How The Secret Year would change (Jennifer R. Hubbard)

Three things would have to change if I were writing my first book, The Secret Year, now instead of back in 2008. (It came out in 2010.)




The first is technology. Back when I wrote TSY—envisioning the events in the book having occurred a few years before its publication date—it was still conceivable that some students wouldn’t have cell phones, especially when they had the money problems that Colt’s family had. Colt and Julia communicated by notes and occasionally on his family’s land line. But mobile phones have increasingly infiltrated young adulthood and childhood; I think they’re now seen as more of a necessity than a luxury. Colt’s family would find a way to get him one, even if it had a very restricted plan.

Julia’s secret diary, discovered after her death, might be digital nowadays—but then again, it might not. As a writer, Julia would know of the theories that handwriting may allow us to tap into creativity in a different way. She liked texture and touch; she liked the flow of ink under her hand. She liked color; she appreciated the purple of her journal. So that might not change.

However, even more than technology, the biggest change in Colt and Julia’s world would revolve around politics.

The setting of the book, a mid-Atlantic rural town whose farms and few industries had dried up, became one of the battlegrounds on which the election of 2016 played out.
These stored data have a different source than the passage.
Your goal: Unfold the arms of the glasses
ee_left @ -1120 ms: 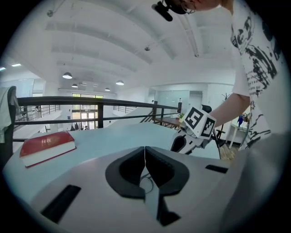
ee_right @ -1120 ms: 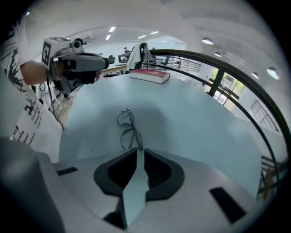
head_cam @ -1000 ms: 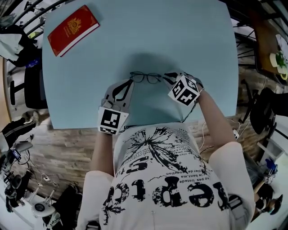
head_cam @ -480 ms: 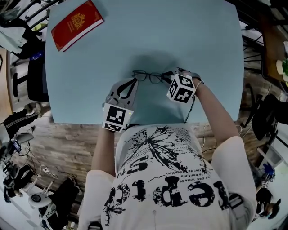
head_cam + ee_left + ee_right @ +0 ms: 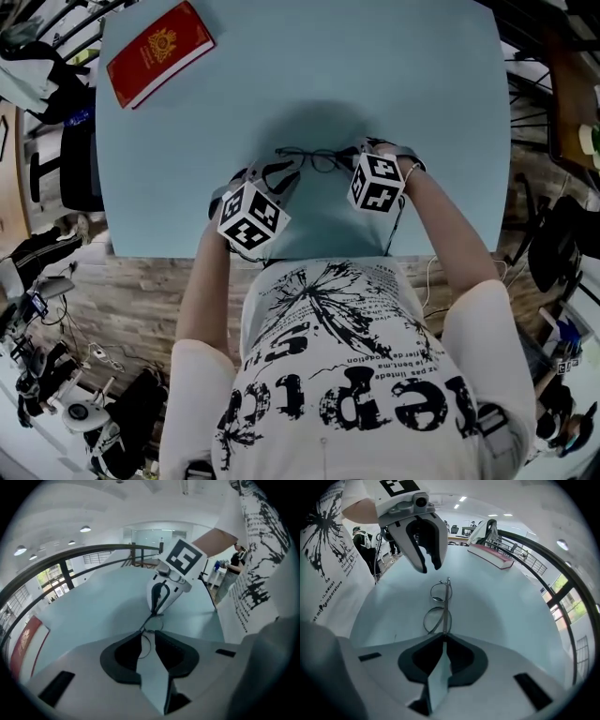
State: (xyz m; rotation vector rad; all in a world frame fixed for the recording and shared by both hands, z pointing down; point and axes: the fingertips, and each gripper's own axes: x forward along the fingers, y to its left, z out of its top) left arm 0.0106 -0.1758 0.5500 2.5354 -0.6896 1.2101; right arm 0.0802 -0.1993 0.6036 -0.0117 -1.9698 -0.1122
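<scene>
My right fingers [image 5: 461,658], which have just been closing, pinch one end of the folded glasses [image 5: 314,159]. My left fingers [image 5: 122,656] stand slightly spread around the other end. A red book [image 5: 159,52] lies well apart.

Head view overhead; opposed views share glasses [image 5: 309,158]

Pale blue table [image 5: 187,141] on wood-plank floor [image 5: 141,300]; ceiling lights [image 5: 85,528] lit.
</scene>
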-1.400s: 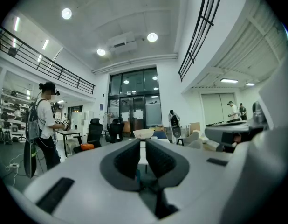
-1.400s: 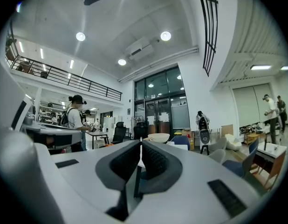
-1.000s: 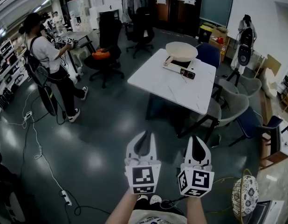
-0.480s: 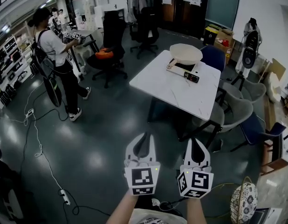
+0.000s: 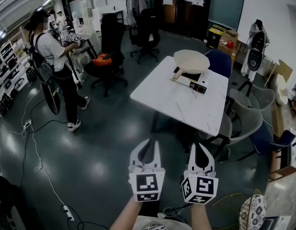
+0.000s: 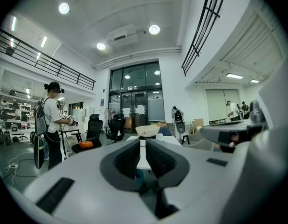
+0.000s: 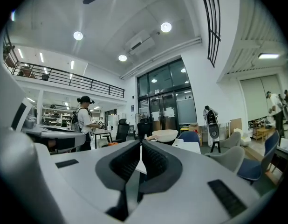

The income inequality gap between the town’s richer and poorer residents was the fault line that formed the book’s main conflict. There’s even a scene of racist mockery—a scene that could become far uglier nowadays, I suspect. There’s no way I could write about this community today without addressing the political fallout from 2016.

Looking back on TSY, I do think sometimes about which way different characters (and neighborhoods) would have voted, what lawn signs they would display, how they would treat one another now. Where would they look for solutions to their problems? Where would they try to pin blame?

The final change involves the river, a part of the setting so important that it was almost like a character itself. Colt lived on its banks, and the back of his family’s property was already wet. In the book he mentions in passing how high the floodwaters had gotten in the past, never reaching the house.

Sooner or later--probably sooner--those floods will reach the house.

In looking back on TSY, I wish I could say that the problems I wrote about would now be obsolete, that they’ve all been resolved. But it’s gone the other way. We are still dealing with job loss, income inequality, bitterness, racism, and rising waters. The challenges have multiplied.